Task goal » Only the stretch of the listing below that runs from the line with "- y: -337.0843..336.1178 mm" through the line with "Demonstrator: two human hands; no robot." is to be printed, exactly and with both ends.

========================================================================

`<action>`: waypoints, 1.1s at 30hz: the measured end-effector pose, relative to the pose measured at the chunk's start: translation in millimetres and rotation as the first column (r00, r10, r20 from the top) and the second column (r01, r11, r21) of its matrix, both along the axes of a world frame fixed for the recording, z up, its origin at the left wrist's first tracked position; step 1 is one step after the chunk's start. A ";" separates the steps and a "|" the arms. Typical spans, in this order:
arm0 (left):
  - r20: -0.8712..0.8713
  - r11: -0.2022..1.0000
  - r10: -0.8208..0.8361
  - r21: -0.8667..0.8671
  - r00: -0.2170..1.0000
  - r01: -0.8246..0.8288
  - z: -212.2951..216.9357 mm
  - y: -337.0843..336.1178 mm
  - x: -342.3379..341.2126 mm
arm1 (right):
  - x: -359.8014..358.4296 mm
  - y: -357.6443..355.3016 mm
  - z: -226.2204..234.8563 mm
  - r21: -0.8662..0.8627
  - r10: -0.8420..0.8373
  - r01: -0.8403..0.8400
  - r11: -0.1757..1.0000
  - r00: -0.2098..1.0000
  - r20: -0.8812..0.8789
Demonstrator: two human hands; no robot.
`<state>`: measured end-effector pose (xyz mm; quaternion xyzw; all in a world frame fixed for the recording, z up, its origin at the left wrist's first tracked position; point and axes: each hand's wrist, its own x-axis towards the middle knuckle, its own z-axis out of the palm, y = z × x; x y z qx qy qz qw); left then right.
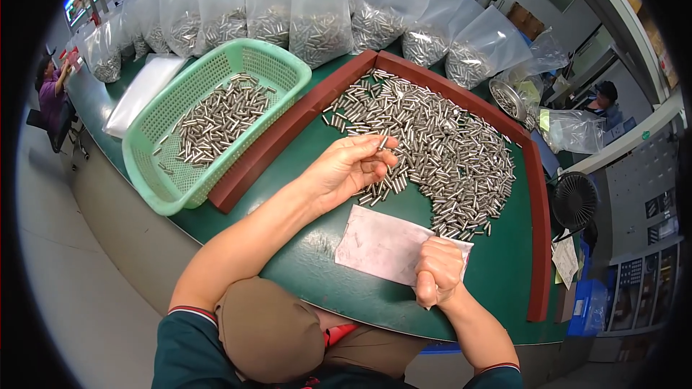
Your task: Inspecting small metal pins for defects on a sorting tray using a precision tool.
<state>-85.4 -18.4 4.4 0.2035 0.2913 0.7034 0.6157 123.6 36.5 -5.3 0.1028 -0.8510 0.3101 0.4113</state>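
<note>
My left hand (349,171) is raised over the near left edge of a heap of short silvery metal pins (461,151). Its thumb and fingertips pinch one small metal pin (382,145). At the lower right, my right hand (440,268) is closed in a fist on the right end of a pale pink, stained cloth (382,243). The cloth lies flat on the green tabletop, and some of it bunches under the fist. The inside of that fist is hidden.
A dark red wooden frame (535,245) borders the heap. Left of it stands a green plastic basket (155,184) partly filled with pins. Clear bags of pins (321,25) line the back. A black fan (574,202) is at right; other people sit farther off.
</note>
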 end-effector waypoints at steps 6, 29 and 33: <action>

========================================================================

Written reply »
  - y: -337.0843..336.1178 mm
  - x: -342.3379..341.2126 mm
arm1 (right):
  - x: -359.8014..358.4296 mm
  - y: -357.6443..355.3016 mm
  - z: -226.2204..234.8563 mm
  - r21: -0.8662..0.8627
  - r10: -0.8420..0.8373
  - r01: -0.8403..0.8400
  - r11: -0.1757..1.0000
  - r00: -0.2098..1.0000
  - r20: -0.8812..0.8789
Demonstrator: two human hands; no robot.

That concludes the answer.